• _TASK OBJECTIVE_:
Search the records below for "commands"; copy each line that has it.

** TASK INPUTS follows **

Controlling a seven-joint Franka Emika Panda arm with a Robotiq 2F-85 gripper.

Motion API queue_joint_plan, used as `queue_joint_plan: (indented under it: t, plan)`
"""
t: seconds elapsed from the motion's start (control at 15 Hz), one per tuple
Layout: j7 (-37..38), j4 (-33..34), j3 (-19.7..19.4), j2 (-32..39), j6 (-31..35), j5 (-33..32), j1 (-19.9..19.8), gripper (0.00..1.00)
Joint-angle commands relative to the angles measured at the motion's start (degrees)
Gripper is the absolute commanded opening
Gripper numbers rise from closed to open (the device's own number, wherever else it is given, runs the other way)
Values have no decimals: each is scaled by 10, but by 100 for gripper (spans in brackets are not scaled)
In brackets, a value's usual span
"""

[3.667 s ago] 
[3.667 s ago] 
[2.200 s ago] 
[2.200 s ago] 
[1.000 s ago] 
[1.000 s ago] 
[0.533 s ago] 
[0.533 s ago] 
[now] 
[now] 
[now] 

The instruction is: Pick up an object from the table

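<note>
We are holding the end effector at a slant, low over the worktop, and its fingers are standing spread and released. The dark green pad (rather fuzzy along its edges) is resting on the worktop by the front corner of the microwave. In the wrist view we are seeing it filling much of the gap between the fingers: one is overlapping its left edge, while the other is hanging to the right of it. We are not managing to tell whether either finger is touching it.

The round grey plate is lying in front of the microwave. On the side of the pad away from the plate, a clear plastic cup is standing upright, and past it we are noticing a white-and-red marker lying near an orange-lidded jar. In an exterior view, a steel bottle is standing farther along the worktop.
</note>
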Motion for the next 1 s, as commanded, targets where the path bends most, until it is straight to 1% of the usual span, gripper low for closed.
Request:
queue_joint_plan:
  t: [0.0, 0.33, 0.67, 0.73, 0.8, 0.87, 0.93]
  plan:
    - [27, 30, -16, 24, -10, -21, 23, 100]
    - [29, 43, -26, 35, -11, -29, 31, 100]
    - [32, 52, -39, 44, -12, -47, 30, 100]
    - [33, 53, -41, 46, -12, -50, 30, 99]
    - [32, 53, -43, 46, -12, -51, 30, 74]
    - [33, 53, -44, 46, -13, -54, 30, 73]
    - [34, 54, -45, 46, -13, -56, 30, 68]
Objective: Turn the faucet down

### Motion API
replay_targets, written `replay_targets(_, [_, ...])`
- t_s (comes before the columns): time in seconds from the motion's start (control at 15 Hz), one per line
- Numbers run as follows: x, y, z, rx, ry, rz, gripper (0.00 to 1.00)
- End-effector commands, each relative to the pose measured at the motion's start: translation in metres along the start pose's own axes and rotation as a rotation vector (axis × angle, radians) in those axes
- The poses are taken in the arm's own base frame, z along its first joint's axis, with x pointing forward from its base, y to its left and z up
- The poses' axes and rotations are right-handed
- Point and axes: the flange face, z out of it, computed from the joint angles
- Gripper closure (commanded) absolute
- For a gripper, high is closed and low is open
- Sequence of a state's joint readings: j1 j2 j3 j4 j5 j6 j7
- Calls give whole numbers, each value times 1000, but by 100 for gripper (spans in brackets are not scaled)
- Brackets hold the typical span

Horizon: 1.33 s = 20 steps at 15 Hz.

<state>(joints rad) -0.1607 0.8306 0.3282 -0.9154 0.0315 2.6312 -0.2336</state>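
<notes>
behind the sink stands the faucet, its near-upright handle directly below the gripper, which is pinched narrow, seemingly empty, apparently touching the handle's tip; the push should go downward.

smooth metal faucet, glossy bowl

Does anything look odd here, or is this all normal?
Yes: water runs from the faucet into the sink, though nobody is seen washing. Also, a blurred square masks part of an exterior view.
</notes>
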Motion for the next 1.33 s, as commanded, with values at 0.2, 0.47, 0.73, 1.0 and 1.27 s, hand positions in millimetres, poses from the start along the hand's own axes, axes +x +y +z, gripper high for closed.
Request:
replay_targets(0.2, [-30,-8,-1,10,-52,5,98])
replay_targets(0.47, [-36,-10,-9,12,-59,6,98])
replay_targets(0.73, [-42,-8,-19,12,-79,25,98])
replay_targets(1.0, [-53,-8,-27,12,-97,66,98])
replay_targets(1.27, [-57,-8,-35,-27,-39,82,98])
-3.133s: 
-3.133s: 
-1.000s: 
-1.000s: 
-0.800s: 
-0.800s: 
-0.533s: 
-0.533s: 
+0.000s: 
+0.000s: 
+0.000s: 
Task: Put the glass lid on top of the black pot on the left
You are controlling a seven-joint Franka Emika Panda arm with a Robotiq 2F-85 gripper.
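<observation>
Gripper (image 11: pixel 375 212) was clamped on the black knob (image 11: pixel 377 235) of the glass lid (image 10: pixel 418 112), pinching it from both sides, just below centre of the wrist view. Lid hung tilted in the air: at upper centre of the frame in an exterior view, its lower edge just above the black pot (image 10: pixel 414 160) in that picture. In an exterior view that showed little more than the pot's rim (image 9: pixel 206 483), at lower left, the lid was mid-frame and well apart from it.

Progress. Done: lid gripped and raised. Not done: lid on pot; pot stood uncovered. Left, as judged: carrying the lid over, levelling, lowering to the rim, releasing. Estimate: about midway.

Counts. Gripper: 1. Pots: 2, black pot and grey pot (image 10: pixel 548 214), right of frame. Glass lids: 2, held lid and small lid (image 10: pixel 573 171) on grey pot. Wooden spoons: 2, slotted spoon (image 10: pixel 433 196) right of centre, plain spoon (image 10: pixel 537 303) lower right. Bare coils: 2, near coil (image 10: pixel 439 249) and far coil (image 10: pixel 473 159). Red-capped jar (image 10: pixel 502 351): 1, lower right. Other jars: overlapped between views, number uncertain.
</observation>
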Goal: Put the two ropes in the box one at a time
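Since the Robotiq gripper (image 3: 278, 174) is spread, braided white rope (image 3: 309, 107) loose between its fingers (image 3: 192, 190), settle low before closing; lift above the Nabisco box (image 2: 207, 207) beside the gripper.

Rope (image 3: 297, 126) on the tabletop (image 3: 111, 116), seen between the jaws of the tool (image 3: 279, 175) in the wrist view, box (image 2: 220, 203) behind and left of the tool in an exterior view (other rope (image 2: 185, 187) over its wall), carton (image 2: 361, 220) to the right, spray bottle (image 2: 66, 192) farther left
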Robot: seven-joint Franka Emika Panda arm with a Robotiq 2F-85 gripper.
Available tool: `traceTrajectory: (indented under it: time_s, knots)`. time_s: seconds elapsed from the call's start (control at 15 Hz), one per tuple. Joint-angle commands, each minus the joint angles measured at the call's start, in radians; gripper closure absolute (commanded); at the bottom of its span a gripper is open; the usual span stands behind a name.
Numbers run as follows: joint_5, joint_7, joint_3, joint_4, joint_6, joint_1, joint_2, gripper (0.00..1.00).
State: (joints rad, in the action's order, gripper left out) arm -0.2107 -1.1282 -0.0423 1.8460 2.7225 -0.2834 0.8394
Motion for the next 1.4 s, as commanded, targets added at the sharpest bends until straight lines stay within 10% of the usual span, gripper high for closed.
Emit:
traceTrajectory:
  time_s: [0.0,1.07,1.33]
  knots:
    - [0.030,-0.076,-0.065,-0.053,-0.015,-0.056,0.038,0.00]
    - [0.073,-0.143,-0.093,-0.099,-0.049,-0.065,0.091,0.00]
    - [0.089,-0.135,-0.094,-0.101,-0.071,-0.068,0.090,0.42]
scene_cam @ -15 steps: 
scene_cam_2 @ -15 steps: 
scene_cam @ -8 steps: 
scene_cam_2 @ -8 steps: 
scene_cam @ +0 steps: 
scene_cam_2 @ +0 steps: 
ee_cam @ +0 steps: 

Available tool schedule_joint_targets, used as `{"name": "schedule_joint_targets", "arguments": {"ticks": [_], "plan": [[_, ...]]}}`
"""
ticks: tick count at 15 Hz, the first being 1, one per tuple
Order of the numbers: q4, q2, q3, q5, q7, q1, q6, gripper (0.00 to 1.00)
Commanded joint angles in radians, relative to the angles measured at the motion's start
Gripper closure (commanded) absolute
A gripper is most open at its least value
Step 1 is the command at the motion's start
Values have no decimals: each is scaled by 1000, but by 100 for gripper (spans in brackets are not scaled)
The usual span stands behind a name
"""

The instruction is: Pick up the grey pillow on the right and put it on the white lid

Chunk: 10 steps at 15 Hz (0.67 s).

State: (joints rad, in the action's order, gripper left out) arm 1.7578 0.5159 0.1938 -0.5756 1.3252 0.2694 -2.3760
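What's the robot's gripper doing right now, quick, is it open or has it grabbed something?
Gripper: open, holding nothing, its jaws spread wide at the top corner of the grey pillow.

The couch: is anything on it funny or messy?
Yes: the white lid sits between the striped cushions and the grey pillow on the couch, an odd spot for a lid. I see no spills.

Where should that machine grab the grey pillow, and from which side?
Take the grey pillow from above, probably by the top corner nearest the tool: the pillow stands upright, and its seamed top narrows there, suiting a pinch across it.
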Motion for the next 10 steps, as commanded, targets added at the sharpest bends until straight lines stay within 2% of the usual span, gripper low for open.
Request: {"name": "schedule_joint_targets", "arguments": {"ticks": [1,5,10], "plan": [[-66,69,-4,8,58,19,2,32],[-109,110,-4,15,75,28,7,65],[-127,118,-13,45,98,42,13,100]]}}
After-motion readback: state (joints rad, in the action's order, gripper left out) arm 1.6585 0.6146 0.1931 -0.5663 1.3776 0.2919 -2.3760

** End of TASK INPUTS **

• _TASK RESPONSE_:
Joint-angle commands relative to the angles measured at the motion's start (degrees)
- End-effector commands, each relative to the pose measured at the motion's start: translation in metres along the start pose's own axes and rotation as a rotation vector (axis × angle, radians) in those axes
Available tool: `traceTrajectory: (indented under it: time_s, knots)`. time_s: seconds elapsed from the call's start (control at 15 Hz), one per tuple. Joint-angle commands, each minus the joint angles measured at the call's start, in radians; gripper closure absolute (commanded); at the bottom of its span a gripper is open; the usual span stands behind a name.

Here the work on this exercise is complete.